Division of Cancer Epidemiology and Genetics, National Cancer Institute, Rockville, Maryland, United States of America.
Cancer Genomics Research Laboratory, Division of Cancer Epidemiology and Genetics, National Cancer Institute, Rockville, Maryland, United States of America.
PLoS One. 2023 Jan 25;18(1):e0280951. doi: 10.1371/journal.pone.0280951. eCollection 2023.
The use of publicly available sequencing datasets as controls (hereafter, "public controls") in studies of rare variant disease associations has great promise but can increase the risk of false-positive discovery.
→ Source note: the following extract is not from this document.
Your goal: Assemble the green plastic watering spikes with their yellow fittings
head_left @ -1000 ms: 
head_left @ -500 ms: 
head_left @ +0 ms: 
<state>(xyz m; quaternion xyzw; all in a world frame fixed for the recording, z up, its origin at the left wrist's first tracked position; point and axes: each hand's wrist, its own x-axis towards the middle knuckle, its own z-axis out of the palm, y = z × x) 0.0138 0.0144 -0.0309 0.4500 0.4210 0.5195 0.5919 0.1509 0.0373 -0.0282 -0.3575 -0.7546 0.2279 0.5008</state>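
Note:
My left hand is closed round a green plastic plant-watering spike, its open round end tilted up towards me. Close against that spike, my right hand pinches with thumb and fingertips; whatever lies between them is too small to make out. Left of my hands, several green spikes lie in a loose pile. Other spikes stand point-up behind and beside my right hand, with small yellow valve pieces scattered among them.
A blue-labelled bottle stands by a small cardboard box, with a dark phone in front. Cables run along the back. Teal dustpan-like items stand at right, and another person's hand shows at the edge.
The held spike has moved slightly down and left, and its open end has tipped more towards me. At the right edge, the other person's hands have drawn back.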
The specific factors that could contribute to inflated distribution of test statistics have not been systematically examined. Here, we leveraged both public controls, gnomAD v2.1 and several datasets sequenced in our laboratory to systematically investigate factors that could contribute to the false-positive discovery, as measured by λΔ95, a measure to quantify the degree of inflation in statistical significance. Analyses of datasets in this investigation found that 1) the significantly inflated distribution of test statistics decreased substantially when the same variant caller and filtering pipelines were employed, 2) differences in library prep kits and sequencers did not affect the false-positive discovery rate and, 3) joint vs. separate variant-calling of cases and controls did not contribute to the inflation of test statistics. Currently available methods do not adequately adjust for the high false-positive discovery. These results, especially if replicated, emphasize the risks of using public controls for rare-variant association tests in which individual-level data and the computational pipeline are not readily accessible, which prevents the use of the same variant-calling and filtering pipelines on both cases and controls. A plausible solution exists with the emergence of cloud-based computing, which can make it possible to bring containerized analytical pipelines to the data (rather than the data to the pipeline) and could avert or minimize these issues. It is suggested that future reports account for this issue and provide this as a limitation in reporting new findings based on studies that cannot practically analyze all data on a single pipeline.
利用公开可用的测序数据集作为对照(以下简称“公共对照”)来研究罕见变异疾病关联具有很大的潜力,但也会增加假阳性发现的风险。导致检验统计量分布膨胀的具体因素尚未系统地进行检查。在这里,我们利用公共对照(gnomAD v2.1 及我们实验室测序的几个数据集),系统地研究了可能导致假阳性发现的因素,这一因素通过 λΔ95 来衡量,λΔ95 是一种量化统计显著性膨胀程度的指标。对本研究中数据集的分析发现:1)当使用相同的变异caller 和过滤管道时,检验统计量的显著膨胀分布显著减少;2)文库制备试剂盒和测序仪的差异不影响假阳性发现率;3)病例和对照的联合或单独变异calling 不会导致检验统计量的膨胀。目前可用的方法并不能充分调整高假阳性发现的问题。如果这些结果得到复制,它们将特别强调在无法获得个体水平数据和计算管道的情况下,使用公共对照进行罕见变异关联测试的风险,这使得无法在病例和对照上使用相同的变异calling 和过滤管道。云计算的出现提供了一个可行的解决方案,它可以使将容器化的分析管道带到数据(而不是将数据带到管道)成为可能,并可以避免或最小化这些问题。建议未来的报告考虑到这一问题,并将其作为无法在单一管道上实际分析所有数据的研究报告新发现的一个局限性。